A TRUS may be used to guide a needle into an aberrant location so that a sample of cells or tissue can be taken. To screen for malignancy, the tissue sample is examined under a microscope.

Near the ultrasound probe, the doctor inserts a needle. After that, the doctor inserts the needle into the prostate via the rectum wall. The doctor collects tissue samples from various regions of the prostate using a thin, hollow needle. A core biopsy, also known as a core needle biopsy, is a form of biopsy that involves taking a sample from the inside of the body. Samples are obtained from various parts of the prostate, as well as any locations that seem abnormal on ultrasonography. The doctor will usually take 10–12 tissue samples in most situations (called cores).

Because a prostate core biopsy may be painful, your doctor may provide an anesthetic.

before doing a biopsy on the prostate Learn more about what a core biopsy is and what it can do for you.

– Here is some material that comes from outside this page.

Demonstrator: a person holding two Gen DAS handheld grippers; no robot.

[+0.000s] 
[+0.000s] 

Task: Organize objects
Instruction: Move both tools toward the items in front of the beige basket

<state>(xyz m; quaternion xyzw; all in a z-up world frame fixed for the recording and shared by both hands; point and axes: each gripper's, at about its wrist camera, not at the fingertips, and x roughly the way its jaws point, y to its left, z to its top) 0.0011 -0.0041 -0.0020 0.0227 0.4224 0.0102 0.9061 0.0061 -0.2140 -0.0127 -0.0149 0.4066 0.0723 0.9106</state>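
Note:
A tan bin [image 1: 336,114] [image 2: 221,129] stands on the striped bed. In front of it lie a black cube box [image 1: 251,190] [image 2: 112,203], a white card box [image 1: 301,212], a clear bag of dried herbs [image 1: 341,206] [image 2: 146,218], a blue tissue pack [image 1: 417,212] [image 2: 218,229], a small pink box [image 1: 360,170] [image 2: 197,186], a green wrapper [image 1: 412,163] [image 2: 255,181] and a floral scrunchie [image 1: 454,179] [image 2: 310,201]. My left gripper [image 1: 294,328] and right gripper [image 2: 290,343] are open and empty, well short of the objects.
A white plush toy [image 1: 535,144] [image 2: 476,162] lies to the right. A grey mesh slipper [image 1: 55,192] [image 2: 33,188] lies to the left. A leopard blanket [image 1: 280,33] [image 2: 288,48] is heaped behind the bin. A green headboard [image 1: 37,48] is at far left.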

The following are some of the possible side effects of a TRUS-guided prostate biopsy:

  • For a few days, there is rectum bleeding
  • Lower urinary tract symptoms, such as frequent urination, a weak or slow urine stream, or dribbling urine, for up to 6 weeks following the surgery
  • Infection lower urinary tract symptoms, such as frequent urination, weak or slow urine stream, or dribbling urine painful urination

Before and after a prostate biopsy, your doctor may recommend antibiotics. Antibiotics may help you avoid becoming infected. If you get a fever within a few days following the treatment, make an appointment with your doctor since it might be an indication of infection.

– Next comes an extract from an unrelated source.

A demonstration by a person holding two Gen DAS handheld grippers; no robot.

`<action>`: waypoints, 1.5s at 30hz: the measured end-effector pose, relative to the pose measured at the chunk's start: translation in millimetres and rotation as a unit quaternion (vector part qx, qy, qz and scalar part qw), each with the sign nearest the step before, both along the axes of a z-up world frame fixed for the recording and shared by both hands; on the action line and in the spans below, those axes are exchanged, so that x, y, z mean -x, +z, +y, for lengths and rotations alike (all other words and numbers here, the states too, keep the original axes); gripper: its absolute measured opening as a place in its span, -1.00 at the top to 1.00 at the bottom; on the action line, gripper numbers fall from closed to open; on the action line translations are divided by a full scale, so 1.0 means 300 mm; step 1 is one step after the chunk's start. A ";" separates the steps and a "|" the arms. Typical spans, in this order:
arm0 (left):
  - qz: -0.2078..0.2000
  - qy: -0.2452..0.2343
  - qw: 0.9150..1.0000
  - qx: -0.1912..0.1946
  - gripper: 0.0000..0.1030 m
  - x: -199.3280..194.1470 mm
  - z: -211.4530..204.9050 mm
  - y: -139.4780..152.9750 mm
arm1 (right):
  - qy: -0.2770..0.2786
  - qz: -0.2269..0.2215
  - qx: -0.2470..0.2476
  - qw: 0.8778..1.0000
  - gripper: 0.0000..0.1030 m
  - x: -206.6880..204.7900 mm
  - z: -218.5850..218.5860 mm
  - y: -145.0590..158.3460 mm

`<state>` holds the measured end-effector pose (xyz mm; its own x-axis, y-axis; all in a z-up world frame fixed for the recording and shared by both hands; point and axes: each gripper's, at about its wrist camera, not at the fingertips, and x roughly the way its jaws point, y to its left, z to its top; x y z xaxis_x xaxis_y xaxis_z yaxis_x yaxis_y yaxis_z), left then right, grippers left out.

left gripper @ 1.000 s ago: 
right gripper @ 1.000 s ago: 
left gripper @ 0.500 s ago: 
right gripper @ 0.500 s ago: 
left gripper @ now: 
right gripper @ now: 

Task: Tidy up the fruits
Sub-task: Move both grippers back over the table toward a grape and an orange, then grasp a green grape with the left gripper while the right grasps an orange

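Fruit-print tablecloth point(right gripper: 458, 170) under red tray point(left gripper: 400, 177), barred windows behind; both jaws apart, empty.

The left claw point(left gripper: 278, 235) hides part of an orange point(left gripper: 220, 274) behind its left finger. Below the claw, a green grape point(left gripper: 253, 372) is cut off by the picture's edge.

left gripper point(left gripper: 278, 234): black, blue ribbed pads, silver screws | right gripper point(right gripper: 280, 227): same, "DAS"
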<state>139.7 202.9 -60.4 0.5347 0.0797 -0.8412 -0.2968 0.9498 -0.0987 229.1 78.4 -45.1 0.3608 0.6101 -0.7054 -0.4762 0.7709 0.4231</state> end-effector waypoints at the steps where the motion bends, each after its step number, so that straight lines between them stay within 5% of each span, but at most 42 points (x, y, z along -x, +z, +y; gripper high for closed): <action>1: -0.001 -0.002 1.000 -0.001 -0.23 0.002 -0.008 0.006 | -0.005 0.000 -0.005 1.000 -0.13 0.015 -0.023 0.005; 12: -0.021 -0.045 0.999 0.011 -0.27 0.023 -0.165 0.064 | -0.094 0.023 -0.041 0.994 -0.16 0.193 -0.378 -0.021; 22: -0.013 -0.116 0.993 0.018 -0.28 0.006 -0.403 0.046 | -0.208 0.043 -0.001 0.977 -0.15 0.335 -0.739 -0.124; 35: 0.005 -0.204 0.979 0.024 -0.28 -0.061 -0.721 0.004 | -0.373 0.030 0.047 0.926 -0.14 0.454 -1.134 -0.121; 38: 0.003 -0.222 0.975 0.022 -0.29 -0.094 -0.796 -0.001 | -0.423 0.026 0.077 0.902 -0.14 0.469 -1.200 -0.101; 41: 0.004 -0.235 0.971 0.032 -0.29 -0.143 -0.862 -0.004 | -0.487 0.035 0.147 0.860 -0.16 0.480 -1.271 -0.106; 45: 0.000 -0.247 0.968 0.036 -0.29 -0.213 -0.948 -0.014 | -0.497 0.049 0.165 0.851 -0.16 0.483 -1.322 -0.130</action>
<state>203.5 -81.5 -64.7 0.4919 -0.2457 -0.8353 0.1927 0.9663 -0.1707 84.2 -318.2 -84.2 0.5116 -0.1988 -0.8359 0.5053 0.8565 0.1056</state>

The significance of the findings

A male with an abnormal TRUS test may have:

  • A prostatic enlargement (called benign prostatic hyperplasia)
  • Prostate that is swollen or diseased (called prostatitis)
  • Cancer of the prostate

You may require another prostate biopsy if a TRUS reveals an abnormal region but no cancer is discovered in the biopsy sample. In 6–12 months, the surgery might be repeated if:

  • There were precancerous cells when PSA levels rose
  • The initial biopsy's cells

What should you do if you notice a difference or an abnormality?

If further tests, treatments, follow-up care, or treatment are required, the doctor will make that decision.